Pro tip: Keep the CSS/HTML structure identical across all books. Only change: content, accent colour, cover image, and chapter names. This ensures brand consistency across your entire 100-book catalog.
Study these six rules from the actual file. Every rule is enforced in the HTML/CSS of "The Roots" — break any one and the quality drops noticeably.
"The Roots" uses a very specific dark brown (#1a1008), not generic black. This warmth is what makes it feel like a leather-bound book, not a website. Never use pure #000000.

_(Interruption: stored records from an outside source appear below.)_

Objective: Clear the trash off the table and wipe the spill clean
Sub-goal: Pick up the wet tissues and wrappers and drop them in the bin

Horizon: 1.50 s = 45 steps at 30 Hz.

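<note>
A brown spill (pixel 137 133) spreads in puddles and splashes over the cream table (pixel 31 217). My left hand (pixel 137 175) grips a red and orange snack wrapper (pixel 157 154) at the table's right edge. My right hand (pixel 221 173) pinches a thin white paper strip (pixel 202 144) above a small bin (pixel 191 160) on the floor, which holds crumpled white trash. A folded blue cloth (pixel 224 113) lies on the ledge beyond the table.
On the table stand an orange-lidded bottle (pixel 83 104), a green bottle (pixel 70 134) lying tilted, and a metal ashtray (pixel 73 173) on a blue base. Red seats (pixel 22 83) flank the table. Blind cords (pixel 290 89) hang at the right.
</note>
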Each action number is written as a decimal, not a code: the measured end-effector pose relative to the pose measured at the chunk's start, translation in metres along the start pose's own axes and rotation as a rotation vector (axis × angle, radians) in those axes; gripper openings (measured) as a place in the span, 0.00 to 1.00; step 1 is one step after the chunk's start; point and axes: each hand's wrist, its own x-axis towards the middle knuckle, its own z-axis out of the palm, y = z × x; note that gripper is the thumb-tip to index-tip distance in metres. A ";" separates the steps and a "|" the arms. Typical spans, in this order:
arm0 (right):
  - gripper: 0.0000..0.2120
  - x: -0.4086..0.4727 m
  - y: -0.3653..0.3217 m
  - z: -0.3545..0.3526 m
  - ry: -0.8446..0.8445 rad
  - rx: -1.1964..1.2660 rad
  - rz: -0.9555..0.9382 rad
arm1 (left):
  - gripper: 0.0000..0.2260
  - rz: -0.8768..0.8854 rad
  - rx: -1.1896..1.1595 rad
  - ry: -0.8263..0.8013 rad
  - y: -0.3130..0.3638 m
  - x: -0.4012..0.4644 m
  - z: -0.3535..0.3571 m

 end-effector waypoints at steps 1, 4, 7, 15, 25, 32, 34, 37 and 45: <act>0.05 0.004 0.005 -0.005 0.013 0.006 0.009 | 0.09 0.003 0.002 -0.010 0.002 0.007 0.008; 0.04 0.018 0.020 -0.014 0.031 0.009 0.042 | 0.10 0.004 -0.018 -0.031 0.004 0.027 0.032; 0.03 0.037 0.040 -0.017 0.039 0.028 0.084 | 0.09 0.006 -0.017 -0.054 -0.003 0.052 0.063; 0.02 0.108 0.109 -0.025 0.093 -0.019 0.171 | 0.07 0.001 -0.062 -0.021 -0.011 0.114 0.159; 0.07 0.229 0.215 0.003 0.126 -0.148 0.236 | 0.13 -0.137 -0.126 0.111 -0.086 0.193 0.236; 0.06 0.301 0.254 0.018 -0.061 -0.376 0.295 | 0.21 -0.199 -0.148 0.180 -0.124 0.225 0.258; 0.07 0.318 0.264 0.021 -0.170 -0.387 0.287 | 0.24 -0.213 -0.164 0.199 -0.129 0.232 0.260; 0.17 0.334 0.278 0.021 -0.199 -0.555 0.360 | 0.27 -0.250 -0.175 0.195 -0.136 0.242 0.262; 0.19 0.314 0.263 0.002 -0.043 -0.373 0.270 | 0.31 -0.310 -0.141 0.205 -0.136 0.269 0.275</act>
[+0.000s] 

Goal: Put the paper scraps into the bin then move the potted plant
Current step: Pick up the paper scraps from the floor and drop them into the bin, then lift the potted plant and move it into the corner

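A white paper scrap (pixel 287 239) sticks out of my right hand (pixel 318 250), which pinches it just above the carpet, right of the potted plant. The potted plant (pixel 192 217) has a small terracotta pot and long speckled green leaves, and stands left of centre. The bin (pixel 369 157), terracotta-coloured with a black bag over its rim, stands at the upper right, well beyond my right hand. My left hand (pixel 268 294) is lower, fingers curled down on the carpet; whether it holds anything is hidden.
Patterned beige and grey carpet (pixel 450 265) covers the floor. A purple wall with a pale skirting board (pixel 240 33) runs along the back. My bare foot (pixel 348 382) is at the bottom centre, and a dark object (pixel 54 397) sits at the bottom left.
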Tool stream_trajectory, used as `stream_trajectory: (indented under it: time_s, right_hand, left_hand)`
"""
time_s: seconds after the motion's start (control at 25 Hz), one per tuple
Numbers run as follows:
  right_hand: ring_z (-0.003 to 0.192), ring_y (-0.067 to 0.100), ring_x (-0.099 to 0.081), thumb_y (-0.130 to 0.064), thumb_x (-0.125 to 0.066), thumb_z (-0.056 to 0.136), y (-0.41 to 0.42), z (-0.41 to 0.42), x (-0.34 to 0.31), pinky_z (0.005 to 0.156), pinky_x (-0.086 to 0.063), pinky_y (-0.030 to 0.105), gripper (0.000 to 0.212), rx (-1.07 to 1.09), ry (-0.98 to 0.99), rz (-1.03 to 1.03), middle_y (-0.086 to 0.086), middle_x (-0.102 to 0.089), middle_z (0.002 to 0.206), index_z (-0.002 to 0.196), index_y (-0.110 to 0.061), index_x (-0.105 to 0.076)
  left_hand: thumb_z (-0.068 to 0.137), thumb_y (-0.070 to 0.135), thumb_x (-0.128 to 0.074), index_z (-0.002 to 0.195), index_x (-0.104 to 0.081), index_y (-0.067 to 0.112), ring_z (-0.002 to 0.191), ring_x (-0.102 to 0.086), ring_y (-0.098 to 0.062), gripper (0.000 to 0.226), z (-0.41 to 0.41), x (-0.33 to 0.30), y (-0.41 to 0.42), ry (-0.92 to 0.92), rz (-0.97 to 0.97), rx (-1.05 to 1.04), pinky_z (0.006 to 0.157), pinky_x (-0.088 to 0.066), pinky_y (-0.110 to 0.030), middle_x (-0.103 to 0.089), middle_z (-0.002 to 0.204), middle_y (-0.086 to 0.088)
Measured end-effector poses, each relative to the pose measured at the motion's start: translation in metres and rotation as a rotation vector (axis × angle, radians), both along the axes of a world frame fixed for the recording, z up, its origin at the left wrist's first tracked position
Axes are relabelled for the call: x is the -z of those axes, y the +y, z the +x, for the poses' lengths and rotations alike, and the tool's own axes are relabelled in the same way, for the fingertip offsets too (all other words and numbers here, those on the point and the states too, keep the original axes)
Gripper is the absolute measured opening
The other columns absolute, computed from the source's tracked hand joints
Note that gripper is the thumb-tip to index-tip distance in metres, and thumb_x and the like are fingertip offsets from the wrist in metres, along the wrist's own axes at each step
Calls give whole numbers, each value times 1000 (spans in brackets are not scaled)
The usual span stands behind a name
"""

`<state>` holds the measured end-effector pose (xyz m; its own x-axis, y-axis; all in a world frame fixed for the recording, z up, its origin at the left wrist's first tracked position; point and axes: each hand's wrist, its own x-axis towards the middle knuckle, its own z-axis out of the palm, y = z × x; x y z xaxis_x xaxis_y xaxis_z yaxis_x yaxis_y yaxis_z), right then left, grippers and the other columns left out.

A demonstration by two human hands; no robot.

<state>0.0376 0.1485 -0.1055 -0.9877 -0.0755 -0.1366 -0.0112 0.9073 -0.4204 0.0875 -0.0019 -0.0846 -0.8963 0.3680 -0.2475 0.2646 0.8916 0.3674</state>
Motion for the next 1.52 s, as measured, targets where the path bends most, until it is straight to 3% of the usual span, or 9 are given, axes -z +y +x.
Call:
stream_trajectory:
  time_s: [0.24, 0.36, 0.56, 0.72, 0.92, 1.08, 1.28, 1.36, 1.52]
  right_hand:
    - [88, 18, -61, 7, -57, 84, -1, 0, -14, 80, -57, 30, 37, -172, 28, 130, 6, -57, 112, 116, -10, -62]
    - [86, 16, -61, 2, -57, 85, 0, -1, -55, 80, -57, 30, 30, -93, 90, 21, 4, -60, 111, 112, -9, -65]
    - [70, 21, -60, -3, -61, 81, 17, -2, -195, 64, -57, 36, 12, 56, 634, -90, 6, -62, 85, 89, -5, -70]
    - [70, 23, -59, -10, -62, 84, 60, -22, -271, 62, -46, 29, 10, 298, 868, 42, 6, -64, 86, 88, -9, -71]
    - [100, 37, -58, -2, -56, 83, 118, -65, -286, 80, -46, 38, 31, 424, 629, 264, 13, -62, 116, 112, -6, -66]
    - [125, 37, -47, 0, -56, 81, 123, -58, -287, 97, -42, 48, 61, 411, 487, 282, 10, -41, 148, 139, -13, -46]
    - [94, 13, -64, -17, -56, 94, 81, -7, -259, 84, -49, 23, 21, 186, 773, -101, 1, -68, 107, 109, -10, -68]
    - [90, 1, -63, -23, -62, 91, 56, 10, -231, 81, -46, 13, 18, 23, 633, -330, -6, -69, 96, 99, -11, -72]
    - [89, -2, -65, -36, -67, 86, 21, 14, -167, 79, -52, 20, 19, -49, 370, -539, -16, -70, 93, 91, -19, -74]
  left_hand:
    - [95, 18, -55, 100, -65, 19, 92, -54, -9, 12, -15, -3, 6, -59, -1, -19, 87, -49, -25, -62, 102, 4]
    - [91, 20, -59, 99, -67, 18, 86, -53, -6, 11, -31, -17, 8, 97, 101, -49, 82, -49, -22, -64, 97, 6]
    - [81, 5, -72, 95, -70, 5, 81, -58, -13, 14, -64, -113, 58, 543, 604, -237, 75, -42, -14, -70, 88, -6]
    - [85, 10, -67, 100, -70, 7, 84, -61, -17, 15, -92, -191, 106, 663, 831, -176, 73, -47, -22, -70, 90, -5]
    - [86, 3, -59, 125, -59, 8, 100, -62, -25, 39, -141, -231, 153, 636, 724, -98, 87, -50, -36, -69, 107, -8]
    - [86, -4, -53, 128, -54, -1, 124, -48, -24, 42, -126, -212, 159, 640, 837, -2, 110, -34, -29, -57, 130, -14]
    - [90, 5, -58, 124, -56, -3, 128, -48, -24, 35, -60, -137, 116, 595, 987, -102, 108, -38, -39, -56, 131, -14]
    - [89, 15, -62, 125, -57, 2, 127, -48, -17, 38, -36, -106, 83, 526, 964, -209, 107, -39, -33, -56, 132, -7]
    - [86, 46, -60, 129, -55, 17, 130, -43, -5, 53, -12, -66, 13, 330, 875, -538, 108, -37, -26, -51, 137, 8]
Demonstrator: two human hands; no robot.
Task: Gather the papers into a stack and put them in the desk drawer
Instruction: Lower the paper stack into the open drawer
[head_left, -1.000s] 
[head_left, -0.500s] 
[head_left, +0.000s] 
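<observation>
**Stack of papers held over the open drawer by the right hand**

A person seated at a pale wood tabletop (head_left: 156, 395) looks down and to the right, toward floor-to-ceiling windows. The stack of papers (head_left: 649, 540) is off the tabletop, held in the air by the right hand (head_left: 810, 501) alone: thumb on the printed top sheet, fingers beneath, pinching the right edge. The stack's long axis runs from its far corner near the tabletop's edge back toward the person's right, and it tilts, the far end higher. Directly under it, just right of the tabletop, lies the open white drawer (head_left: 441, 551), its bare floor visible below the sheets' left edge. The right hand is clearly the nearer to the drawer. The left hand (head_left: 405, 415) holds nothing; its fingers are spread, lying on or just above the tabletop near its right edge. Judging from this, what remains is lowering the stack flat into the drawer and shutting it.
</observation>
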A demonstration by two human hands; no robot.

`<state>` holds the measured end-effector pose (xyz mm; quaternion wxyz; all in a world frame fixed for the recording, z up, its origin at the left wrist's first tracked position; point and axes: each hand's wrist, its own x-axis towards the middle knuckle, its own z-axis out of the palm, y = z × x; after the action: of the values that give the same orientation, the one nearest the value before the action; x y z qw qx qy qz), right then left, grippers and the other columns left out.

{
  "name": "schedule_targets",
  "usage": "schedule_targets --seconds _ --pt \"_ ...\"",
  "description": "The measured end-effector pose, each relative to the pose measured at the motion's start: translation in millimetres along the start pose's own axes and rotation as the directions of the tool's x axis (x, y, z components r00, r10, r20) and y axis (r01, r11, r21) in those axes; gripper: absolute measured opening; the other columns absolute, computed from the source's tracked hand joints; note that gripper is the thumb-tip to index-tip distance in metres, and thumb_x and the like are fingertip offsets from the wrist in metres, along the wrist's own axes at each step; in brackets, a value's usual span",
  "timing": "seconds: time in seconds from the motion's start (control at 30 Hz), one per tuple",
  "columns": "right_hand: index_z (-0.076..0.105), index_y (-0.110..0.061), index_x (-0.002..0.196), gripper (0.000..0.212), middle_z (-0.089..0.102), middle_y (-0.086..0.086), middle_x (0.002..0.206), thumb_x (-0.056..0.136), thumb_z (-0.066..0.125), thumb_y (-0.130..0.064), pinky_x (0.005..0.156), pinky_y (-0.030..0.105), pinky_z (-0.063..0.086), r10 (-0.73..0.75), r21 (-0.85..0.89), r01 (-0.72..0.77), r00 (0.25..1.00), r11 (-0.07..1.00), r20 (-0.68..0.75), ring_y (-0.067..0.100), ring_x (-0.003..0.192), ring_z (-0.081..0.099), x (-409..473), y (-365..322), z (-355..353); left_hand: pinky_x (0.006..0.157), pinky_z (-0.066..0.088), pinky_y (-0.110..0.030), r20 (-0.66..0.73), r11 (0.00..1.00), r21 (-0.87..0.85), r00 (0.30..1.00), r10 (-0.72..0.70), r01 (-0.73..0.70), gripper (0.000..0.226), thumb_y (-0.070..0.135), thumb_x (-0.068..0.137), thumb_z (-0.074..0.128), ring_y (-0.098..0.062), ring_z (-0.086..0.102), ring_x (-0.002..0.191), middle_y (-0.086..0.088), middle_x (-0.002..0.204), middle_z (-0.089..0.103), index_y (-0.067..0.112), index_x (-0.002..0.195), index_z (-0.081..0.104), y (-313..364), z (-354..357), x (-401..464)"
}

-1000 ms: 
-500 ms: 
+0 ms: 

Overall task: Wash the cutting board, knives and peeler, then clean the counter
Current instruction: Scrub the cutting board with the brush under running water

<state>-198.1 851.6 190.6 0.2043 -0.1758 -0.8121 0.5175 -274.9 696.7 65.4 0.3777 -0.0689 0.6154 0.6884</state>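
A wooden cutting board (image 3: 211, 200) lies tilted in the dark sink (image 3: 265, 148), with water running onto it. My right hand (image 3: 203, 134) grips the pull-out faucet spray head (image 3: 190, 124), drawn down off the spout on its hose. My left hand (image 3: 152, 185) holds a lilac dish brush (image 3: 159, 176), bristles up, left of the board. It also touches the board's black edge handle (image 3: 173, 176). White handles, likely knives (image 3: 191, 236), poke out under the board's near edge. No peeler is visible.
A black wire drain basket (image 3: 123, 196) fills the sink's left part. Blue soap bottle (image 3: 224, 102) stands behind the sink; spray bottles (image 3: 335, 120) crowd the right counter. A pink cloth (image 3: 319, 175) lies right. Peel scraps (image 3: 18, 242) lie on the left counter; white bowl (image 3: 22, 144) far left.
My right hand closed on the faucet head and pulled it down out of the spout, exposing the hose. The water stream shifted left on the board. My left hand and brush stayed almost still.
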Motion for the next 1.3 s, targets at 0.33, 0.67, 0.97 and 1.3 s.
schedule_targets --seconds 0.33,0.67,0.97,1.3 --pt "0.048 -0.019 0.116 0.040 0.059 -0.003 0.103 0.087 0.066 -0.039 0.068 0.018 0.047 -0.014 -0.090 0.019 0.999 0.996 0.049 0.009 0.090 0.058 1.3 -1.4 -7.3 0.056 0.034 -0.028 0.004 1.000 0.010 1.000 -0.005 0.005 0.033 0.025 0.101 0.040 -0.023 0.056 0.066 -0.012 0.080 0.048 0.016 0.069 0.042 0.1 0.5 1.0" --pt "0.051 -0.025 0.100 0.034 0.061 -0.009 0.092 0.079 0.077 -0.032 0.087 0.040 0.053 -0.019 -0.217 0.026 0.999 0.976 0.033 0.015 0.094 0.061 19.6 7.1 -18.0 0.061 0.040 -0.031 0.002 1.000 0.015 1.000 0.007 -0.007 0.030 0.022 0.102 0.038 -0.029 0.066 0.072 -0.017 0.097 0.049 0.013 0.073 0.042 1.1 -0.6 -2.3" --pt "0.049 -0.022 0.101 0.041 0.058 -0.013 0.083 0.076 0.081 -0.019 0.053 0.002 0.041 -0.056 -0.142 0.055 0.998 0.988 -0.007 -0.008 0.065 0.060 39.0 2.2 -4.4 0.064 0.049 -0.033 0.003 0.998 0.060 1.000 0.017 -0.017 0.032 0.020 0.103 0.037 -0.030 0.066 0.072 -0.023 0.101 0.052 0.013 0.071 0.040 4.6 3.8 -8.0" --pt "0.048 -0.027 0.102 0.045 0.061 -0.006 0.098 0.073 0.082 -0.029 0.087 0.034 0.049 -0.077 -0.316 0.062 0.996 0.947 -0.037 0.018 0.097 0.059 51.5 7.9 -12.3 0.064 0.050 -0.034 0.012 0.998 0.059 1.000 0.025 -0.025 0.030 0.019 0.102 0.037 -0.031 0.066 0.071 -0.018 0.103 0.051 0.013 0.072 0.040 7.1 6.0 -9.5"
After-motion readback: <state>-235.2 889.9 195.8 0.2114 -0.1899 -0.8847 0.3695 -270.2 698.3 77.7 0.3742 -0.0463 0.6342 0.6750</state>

Sage green (#7a8c5e) appears ONLY on: chapter labels, ingredient headers, chapter numerals, and divider lines. Never use it for body text or backgrounds. One accent = editorial discipline.
Ingredients always go LEFT (1fr), method always goes RIGHT (2fr). This is the most important layout rule. It's what makes each recipe look like a professional print cookbook, not a blog post.
Chapter openers use 12rem Roman numerals with 0.8 opacity. This single design choice communicates "premium editorial" instantly. Never use regular headings for chapter breaks.
"Young turnips become sweet and almost creamy when baked gently in salt." — Every recipe starts with a poetic, sensory 2-sentence headnote. This is the #1 writing quality marker. No generic descriptions.
Every single recipe is followed by a full-page (100vh) photo. Not a small thumbnail — a full bleed image. This pacing is what makes the reading experience feel like turning pages in a real book.
The reason "The Roots" looks so good is not the recipes — it's the pacing and restraint. One recipe, then one full-page photo. One recipe, then one full-page photo. The book breathes. Your builder currently puts everything on one scrollable page. Switching to 100vh page sections is the biggest single improvement you can make.
Do these three things today and you will have your first "Roots-quality" book ready to publish.
Copy the Master Prompt from this guide (Section 3). Fill in your cuisine, author name, and theme. Keep the design specs exactly as written. Let it run — it will generate a complete book HTML file. Download it and open it in your browser.
Open both HTML files in different browser tabs. Check: Do the chapter openers have giant numerals? Does each recipe have a poetic headnote? Is there a full-page photo after every recipe? If anything is missing, add it to your prompt and regenerate.
Create a Google Sheet with columns: Cuisine | Author | Chapter 1-5 Names | Accent Colour | 30 Recipe Names. Fill in all 15 cuisines. This becomes your production pipeline. Each row = one book. You can produce 100 books in ~25 hours of total work.